This tutorial is aimed at the engineer, not the mathematician. This does not mean that there will be no mathematics, it just means that there will be no proofs in the text. In my humble opinion, mathematical papers are completely unreadable because of the proofs that clutter the text. For proofs the reader is pointed to suitable references. The equations presented are there to illustrate and to clarify things, I hope. It should not be necessary to understand all the equations in order to understand the theory. However, to understand this tutorial, a mathematical background on an engineering level is required. Also some knowledge of signal processing theory might come in handy.
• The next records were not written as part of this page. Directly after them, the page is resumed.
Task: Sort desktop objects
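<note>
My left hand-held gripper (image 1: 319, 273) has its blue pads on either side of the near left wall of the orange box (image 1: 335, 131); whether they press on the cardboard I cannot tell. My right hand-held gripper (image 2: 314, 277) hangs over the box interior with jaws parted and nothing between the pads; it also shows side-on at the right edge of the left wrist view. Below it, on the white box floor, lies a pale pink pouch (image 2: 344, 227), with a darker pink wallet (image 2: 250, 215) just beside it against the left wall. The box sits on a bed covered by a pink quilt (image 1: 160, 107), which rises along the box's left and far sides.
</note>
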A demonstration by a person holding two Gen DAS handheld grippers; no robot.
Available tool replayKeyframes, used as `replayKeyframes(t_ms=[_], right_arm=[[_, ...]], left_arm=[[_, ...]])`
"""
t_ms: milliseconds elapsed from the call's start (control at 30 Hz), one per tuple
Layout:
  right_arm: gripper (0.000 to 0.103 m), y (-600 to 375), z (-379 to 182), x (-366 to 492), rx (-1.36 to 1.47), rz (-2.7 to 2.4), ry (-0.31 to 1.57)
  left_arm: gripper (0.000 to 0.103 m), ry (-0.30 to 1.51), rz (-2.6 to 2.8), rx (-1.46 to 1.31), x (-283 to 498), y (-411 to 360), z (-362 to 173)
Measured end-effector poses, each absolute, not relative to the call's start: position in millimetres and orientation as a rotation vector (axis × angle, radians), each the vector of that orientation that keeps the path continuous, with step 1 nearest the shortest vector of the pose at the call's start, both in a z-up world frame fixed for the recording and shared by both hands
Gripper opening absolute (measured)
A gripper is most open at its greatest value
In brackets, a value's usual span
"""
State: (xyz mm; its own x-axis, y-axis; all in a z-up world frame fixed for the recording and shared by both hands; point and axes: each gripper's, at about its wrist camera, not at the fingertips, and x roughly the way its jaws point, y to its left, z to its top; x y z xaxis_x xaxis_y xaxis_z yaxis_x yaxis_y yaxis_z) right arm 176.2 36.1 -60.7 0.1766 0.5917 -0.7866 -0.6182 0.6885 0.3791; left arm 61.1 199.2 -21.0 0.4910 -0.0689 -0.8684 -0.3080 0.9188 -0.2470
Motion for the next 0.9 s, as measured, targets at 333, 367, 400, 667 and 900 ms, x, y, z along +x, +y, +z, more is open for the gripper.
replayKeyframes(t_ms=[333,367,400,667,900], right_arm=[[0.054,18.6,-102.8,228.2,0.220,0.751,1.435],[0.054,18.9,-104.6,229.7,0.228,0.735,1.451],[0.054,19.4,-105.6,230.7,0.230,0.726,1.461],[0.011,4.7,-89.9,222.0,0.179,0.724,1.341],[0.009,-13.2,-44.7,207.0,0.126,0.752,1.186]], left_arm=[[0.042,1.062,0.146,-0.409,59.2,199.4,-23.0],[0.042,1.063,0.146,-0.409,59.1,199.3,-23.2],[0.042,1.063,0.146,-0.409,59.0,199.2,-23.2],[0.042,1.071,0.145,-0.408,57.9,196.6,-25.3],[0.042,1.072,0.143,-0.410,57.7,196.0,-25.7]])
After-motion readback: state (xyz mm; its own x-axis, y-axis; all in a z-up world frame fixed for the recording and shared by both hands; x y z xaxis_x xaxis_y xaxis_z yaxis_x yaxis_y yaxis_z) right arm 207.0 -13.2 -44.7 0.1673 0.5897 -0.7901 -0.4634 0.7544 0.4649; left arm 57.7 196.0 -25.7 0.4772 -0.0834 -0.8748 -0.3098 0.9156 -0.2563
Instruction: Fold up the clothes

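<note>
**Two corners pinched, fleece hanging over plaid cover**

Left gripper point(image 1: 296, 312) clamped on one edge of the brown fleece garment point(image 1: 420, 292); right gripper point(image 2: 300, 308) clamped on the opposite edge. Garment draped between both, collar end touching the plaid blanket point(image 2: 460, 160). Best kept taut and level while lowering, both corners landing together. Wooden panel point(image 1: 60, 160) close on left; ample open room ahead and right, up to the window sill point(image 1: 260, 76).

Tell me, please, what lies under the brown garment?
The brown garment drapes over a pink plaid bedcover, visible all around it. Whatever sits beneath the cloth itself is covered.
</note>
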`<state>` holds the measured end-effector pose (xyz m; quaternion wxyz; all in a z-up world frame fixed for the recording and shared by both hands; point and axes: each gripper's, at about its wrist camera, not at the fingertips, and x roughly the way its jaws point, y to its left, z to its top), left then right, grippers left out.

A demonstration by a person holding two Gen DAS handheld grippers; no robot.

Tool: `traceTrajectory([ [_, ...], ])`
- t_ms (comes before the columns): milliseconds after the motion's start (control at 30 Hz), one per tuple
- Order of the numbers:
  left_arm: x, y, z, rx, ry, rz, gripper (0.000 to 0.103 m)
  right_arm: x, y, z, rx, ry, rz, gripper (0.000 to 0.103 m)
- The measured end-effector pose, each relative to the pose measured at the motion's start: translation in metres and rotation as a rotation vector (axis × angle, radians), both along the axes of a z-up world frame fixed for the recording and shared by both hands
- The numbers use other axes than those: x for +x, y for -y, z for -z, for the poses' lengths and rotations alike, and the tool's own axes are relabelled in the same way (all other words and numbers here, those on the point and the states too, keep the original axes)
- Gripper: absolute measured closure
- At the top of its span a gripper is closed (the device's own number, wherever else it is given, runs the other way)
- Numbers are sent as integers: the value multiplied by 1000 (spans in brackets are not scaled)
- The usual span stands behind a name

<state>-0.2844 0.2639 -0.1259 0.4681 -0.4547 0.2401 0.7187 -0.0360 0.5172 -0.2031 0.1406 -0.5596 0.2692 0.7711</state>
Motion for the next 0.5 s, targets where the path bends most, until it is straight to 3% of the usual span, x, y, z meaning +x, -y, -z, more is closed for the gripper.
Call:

The information presented in this tutorial is believed to be correct. However, no responsibilty whatsoever will be accepted for any damage whatsoever due to errors or misleading statements or whatsoever in this tutorial. Should there be anything incorrect, incomplete or not clear in this text, please let me know so that I can improve this tutorial.
This tutorial is best viewed with graphics enabled, since all special characters and equations are small .PNG files. However, care has been taken to provide alternative texts for all graphic objects.
This tutorial was developed using Microsoft's Internet Explorer 4.0, so I guess that this will be the most suitable browser to read this tutorial.
Table of Contents
It is well known from Fourier theory that a signal can be expressed as the sum of a, possibly infinite, series of sines and cosines. This sum is also referred to as a Fourier expansion. The big disadvantage of a Fourier expansion however is that it has only frequency resolution and no time resolution. This means that although we might be able to determine all the frequencies present in a signal, we do not know when they are present. To overcome this problem in the past decades several solutions have been developed which are more or less able to represent a signal in the time and frequency domain at the same time.
The idea behind these time-frequency joint representations is to cut the signal of interest into several parts and then analyze the parts separately. It is clear that analyzing a signal this way will give more information about the when and where of different frequency components, but it leads to a fundamental problem as well: how to cut the signal? Suppose that we want to know exactly all the frequency components present at a certain moment in time. We cut out only this very short time window using a Kronecker delta, transform it to the frequency domain and ... something is very wrong.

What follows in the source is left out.